The Mudcat Café TM
Thread #68997   Message #1168182
Posted By: Don Firth
22-Apr-04 - 01:38 PM
Thread Name: BS: Road Rage
Subject: RE: BS: Road Rage
And then there is the matter of "sidewalk rage." Not everybody runs into this, at least, quite the way I do. But if you happen to be in a wheelchair. . . .

I have an electric wheelchair. I use a regular manual wheelchair around home and when I go someplace in the car (because the electric is too heavy to lift in and out of the car), but I use the electric when cruising the neighborhood. I have a shopping area a couple of blocks to my west and another one a couple of blocks to my east. Grocery stores, book stores, restaurants, a small shopping mall, etc.   And I can also make use of the local transit system because the buses all have wheelchair lifts (the manual says that on a full charge, the chair has a range of up to twenty-five miles—I also have a cell phone in case I get stuck somewhere; the only reason I have a cell phone).

Okay, with that established:   Seattle has been really good about putting wheelchair curb ramps in most areas. But skateboarders!
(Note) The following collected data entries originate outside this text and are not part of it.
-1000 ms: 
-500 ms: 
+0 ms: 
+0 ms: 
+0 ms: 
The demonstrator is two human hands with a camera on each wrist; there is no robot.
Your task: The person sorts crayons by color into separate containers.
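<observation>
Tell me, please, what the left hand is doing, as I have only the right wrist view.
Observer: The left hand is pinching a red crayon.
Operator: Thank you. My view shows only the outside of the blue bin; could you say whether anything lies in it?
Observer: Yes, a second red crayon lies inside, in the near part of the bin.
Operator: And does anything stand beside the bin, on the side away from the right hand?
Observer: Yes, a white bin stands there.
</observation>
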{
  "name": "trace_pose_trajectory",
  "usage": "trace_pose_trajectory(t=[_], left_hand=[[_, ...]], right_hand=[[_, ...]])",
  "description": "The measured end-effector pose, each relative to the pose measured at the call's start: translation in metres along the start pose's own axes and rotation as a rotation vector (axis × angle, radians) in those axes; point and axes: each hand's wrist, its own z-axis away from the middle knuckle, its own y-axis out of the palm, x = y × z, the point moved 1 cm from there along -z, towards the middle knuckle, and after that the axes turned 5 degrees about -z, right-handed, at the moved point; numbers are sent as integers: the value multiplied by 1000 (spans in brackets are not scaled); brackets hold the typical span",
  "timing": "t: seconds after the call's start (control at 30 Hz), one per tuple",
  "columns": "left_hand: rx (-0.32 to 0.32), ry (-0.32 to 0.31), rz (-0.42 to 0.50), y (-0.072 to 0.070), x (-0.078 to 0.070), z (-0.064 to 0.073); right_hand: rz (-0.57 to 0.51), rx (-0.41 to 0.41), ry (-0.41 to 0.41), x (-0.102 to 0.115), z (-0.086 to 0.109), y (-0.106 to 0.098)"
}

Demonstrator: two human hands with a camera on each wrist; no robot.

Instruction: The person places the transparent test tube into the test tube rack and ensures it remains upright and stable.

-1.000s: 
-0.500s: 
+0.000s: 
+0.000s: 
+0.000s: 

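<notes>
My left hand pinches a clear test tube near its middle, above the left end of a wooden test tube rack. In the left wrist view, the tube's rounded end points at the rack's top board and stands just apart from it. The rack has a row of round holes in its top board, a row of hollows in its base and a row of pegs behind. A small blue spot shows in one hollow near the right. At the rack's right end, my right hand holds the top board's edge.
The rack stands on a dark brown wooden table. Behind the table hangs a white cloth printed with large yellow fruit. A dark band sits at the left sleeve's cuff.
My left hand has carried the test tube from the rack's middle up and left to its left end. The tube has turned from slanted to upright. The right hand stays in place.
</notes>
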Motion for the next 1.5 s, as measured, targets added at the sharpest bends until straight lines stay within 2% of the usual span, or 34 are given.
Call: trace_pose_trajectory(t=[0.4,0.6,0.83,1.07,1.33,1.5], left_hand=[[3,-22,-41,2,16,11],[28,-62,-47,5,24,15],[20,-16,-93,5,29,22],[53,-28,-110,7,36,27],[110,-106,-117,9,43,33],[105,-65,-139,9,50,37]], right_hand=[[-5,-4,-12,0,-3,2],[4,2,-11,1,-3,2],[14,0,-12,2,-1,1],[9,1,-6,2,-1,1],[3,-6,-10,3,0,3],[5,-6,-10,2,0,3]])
You know: acne bedecked kids with permanent scowls, nose rings and a tongue stud, T-shirts bigger than most circus tents, their pants so low that the crotch is down where their knees are, with about six inches of butt-crack on public display—and an attitude. They rumble down crowded sidewalks at breakneck speed (if they would only break their own damned necks!) knocking children over, terrifying old ladies, and endangering everybody. They are under the impression that wheelchair curb ramps are there for their benefit, and more than once I have been sworn at for having the bad grace to be going up or down one when they wanted to use it, forcing them to break their flow. Why they don't outlaw sidewalk surfers, I don't know. They're a menace.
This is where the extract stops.